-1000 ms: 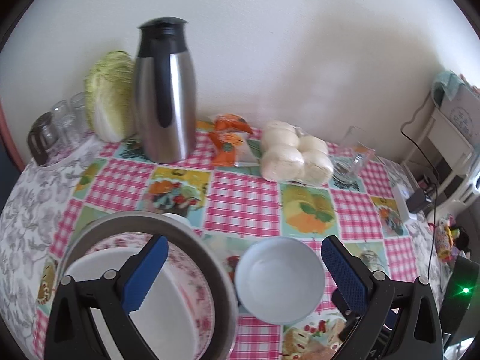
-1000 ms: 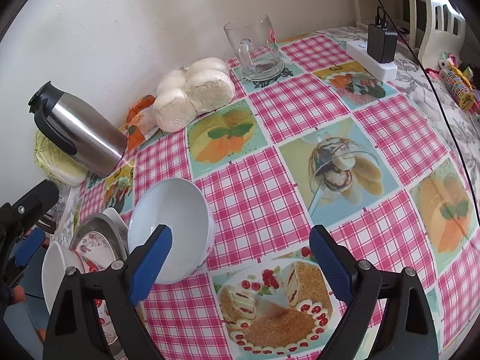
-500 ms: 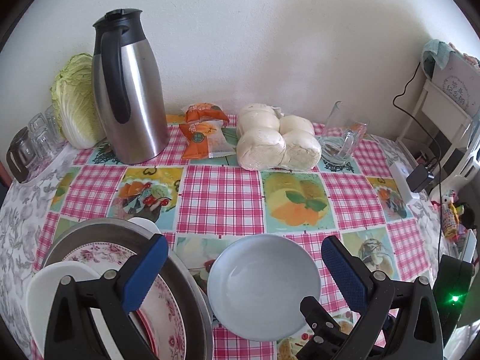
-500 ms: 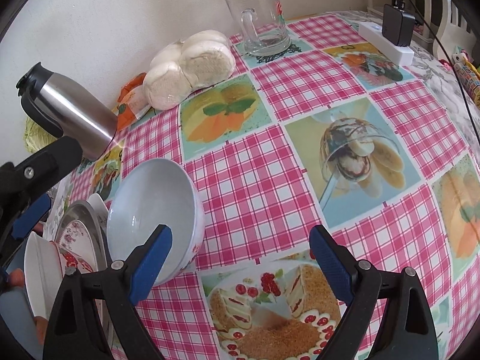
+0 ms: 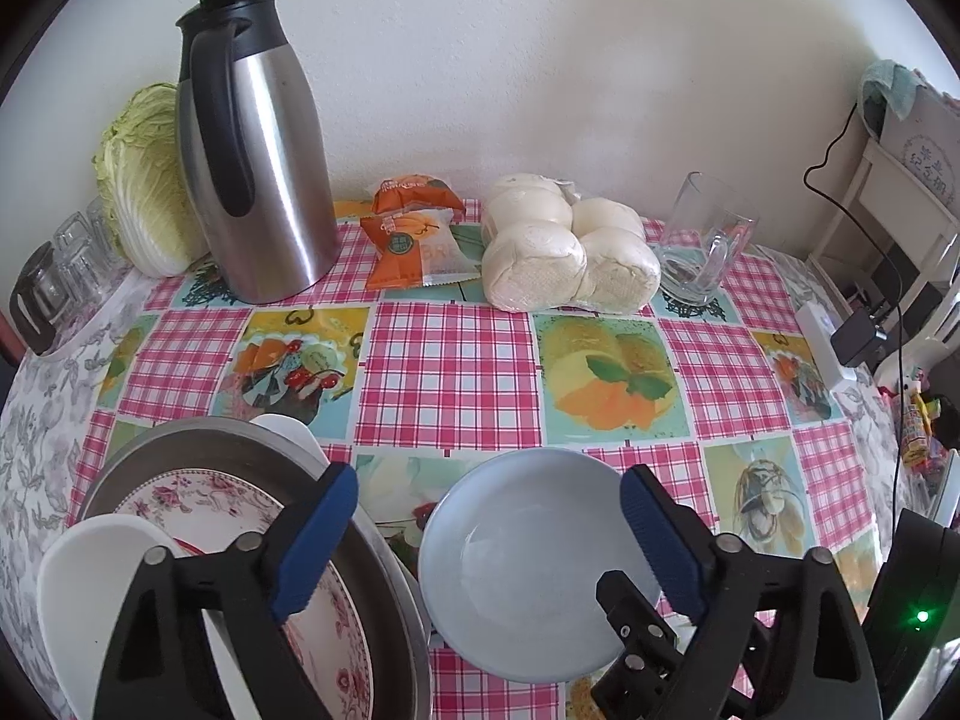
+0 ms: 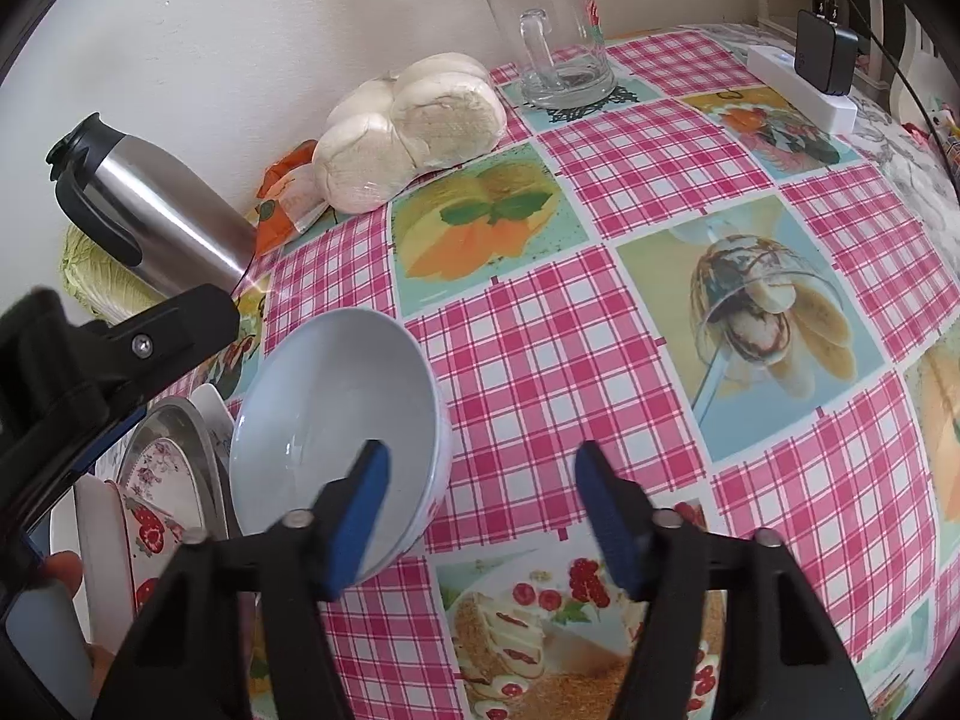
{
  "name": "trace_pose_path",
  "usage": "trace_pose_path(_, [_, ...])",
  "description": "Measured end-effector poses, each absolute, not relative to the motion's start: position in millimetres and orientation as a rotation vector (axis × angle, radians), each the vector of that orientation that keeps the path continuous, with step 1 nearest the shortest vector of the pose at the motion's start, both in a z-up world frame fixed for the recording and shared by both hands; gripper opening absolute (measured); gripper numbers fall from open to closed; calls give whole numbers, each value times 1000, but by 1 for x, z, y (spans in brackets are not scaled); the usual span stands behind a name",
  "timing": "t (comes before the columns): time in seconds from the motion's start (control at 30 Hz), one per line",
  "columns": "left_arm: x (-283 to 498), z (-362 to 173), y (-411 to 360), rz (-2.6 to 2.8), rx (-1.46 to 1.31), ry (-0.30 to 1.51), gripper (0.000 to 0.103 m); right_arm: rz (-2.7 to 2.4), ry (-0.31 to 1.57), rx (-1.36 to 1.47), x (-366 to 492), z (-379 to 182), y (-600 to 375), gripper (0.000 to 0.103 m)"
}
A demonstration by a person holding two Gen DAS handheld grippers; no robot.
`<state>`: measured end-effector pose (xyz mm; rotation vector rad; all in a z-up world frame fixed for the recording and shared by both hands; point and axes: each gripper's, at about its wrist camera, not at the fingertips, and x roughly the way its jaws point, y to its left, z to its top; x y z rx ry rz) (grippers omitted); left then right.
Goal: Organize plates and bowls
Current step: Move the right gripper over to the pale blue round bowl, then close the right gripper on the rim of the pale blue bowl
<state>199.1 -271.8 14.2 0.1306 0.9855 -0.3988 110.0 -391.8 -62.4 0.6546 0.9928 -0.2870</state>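
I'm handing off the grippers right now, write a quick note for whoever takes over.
Left gripper: open, jaws just been closing a little, holding nothing; it spans the gap between the metal basin and the pale bowl.
Right gripper: open, jaws just been closing, with the pale bowl's near rim between them, pads not yet pressing.
The floral plate and a white dish sit in the basin.
Done: nothing gripped yet.
Left: grip the bowl and stack it with the rest.

Floral plate [image 5: 336, 654] and white dish [image 5: 90, 588] partly behind tool arms, cut by lower edge
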Motion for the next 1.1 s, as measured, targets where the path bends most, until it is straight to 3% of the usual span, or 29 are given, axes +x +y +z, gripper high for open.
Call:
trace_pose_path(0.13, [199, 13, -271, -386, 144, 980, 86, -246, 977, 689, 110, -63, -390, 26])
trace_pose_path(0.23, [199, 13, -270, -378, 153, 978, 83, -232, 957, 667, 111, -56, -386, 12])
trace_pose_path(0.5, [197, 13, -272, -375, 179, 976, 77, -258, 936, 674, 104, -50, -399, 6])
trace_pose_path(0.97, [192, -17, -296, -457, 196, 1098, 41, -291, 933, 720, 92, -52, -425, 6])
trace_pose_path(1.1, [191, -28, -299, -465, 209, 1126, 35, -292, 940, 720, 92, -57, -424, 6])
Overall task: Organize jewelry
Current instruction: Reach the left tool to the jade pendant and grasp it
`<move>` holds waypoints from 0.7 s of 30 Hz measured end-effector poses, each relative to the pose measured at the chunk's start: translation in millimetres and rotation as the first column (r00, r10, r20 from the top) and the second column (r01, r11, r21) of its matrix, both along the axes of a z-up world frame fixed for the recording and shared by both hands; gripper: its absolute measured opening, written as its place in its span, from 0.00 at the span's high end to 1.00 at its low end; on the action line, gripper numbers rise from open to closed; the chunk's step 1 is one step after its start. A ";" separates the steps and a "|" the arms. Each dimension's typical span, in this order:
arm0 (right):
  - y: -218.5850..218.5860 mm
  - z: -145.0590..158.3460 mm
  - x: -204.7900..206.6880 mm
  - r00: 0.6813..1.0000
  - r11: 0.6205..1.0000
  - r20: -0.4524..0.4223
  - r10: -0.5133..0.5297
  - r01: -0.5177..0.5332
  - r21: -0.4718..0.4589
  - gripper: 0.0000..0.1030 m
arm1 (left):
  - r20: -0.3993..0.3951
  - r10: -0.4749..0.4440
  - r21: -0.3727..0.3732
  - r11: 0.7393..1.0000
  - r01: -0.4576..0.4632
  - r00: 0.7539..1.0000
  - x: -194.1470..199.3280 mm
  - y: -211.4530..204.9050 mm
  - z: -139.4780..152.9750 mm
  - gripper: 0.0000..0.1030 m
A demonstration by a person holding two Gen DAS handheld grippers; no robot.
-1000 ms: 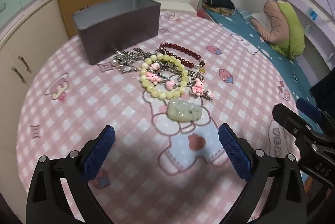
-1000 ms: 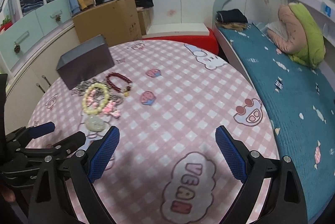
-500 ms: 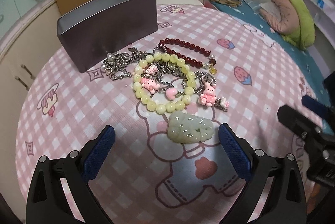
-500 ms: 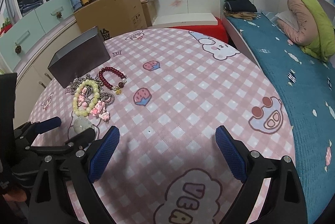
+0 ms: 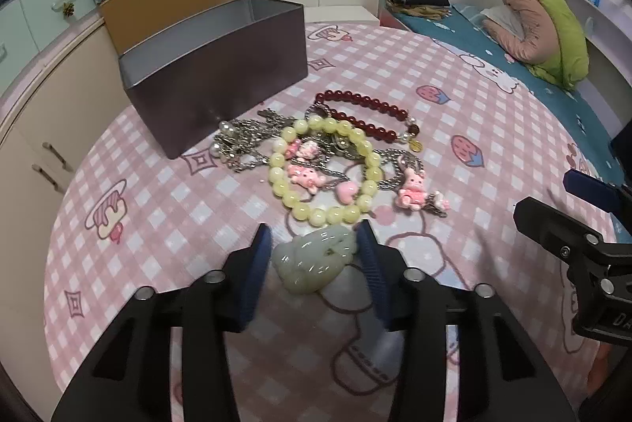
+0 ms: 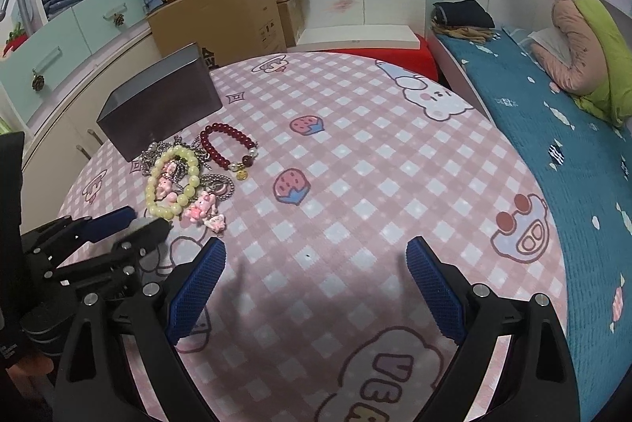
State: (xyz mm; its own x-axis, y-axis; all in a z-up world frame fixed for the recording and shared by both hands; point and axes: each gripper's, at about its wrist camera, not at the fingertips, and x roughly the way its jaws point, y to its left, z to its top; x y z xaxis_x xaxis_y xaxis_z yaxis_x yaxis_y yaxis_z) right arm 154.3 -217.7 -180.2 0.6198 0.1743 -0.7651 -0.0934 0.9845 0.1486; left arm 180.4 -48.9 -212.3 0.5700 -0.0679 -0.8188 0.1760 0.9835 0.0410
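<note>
Sitting between the blue pads of the left gripper (image 5: 316, 252) is a pale green jade pendant (image 5: 314, 260), low in the left wrist view at about six o'clock from the rest of the jewelry. Both pads press its sides, so the left claw is clenched on the pendant, which looks to be on the pink checked tablecloth (image 5: 158, 209); whether it is lifted off the cloth I cannot tell.

Just beyond it, at twelve o'clock, lies a yellow bead bracelet (image 5: 324, 169) with small pink charms (image 5: 304, 177) inside its ring. Its near beads lie just beside the pendant's top edge. At two o'clock from the pendant, a pink rabbit charm (image 5: 410, 191) rests on the cloth, attached to a silver chain (image 5: 395, 165). Farther back at one o'clock, a dark red bead bracelet (image 5: 363, 114) lies flat, ending in a small gold tag (image 5: 414, 145). A tangle of silver chains with pearls (image 5: 241, 141) sits at eleven o'clock, touching the yellow bracelet and close to the foot of a dark open box (image 5: 213, 74), which stands upright at the far left of the heap.

Over in the right wrist view, the right gripper (image 6: 316, 287) hangs over bare cloth with its blue pads spread wide and nothing between them, well apart from the jewelry at its ten o'clock. A cardboard carton (image 6: 221, 15) stands beyond the table.
</note>
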 end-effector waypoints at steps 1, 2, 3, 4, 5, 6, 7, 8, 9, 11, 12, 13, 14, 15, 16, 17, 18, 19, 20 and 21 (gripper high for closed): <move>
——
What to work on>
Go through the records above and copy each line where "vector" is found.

The completed task>
  "description": "Measured end-effector poses, each absolute, not relative to the motion's start: position in millimetres and orientation as a rotation vector (axis × angle, radians), each the vector of that orientation that keeps the path continuous, with step 1 nearest the shortest vector of the pose at the motion's start, both in a z-up world frame fixed for the recording and shared by both hands; gripper opening absolute (measured); gripper numbers fall from open to closed; calls give whole numbers, each value times 1000, but by 1 for x, z, y (spans in brackets are not scaled); the usual span stands behind a name",
`<state>`: measured end-effector pose (xyz mm; rotation vector rad; all in a z-up world frame fixed for the recording and shared by both hands; point and axes: each gripper's, at about its wrist camera, not at the fingertips, and x roughly the way its jaws point, y to its left, z to its top; x y z rx ry rz) (grippers omitted); left then right.

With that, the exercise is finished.